THE PROBLEM OF PHOTOGRAPHIC MEANING IN ROLAND BARTHES: FROM DENOTATION TO DISCOURSE
Keywords:
semiotics, sign, meaning, denotation, connotation, R. BarthesAbstract
One of the most relevant topics in the theory of photography is the problem of photographic meaning. Within its framework, Peirce’s semiotics of the indexical and iconic sign, R. Barthes’ analysis of photographic messages, and the study of the photographic signified within social discursive practices are recognized as milestones and defining.
This article is devoted to the analysis of the peculiarities of understanding photographic meaning in R. Barthes. The main object of the study is two works of the theorist: “Photographic Message” and “Rhetoric of the Image”. The main methodological tools of Barthes’s analysis of the problem of meaning in a photograph were structural linguistics (denotation, connotation) and the categorical apparatus of information theory (code, message, source, recipient).
According to the theorist, two codes operate within the photographic message: denotative and connotative. The definition of the first of these is quite controversial, as it ranges from its complete denial to recognition as a kind of primary visual analogue of reality. The main purpose of the code is to be the basis of connotation. Connotative codes are not only much more numerous and contribute to the deepening of photographic meaning, but are also often used for certain ideological manipulative practices.
Potential mechanisms for deepening or limiting meanings are the addition of visual codes to verbal ones. The first is practiced within artistic photography through a certain tension and divergence between the signified of the visual and verbal codes. The second is actively used in various mass communications in order to form a meaning ideologically necessary for the sender.

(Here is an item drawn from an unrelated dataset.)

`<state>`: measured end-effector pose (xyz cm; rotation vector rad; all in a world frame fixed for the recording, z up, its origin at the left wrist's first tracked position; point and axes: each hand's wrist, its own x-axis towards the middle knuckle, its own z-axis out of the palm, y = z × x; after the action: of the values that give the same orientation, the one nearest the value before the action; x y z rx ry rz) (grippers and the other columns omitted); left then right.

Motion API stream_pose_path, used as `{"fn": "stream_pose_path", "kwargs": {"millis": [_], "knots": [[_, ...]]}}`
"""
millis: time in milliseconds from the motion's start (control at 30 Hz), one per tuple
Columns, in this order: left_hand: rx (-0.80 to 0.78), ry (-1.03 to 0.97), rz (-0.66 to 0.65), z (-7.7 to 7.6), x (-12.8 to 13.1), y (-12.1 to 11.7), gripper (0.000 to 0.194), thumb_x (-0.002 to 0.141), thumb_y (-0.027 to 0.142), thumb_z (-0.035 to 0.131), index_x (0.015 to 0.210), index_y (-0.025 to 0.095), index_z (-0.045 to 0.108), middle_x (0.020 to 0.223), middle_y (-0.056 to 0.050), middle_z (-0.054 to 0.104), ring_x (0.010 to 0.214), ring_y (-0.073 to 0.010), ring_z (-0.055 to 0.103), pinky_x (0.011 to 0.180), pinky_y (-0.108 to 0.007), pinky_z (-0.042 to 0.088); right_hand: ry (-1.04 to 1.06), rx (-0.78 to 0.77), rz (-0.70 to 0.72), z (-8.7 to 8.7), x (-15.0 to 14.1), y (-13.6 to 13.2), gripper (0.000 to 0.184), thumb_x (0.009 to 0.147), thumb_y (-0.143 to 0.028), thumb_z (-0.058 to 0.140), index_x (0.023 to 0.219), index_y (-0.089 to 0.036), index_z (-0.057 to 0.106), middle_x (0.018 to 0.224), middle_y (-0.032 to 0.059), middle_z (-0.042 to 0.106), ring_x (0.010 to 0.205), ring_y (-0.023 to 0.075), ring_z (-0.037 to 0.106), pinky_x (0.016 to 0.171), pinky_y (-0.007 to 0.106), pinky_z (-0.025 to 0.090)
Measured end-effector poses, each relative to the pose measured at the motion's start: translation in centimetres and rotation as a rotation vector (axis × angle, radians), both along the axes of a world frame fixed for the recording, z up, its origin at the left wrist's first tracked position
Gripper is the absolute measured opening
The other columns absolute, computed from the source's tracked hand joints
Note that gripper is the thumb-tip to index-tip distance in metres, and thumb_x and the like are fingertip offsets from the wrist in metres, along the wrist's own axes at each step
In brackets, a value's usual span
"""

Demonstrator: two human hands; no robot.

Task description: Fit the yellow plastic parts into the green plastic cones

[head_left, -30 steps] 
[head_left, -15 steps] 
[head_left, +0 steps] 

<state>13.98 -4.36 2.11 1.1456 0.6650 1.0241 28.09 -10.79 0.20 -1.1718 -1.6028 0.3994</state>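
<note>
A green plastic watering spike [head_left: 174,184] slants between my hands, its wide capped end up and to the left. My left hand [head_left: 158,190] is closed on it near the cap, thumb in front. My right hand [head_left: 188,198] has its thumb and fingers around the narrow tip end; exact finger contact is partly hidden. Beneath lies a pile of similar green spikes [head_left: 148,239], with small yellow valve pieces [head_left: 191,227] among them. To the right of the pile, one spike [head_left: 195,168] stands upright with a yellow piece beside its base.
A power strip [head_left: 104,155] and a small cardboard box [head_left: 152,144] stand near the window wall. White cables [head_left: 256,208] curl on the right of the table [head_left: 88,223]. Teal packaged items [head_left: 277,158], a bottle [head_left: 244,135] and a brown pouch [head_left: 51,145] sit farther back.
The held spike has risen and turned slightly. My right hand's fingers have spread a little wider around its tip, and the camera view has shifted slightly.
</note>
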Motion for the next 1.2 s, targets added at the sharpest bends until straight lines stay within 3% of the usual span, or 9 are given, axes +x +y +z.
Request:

An important influence on the formation of photographic meaning is also exerted by both the process of creating a photographic message and the act of perceiving it. How a photographic message is understood and read largely depends on its creators, who, through the choice of the subject of the photograph, the use of lighting, angle, and editing techniques, significantly push the recipient to form the desired meaning. However, given that each of us is a certain historically conditioned set of subjects, which manifests itself at the linguistic level through different idiolects, we are capable of significantly expanding the possible meaning of a photographic message.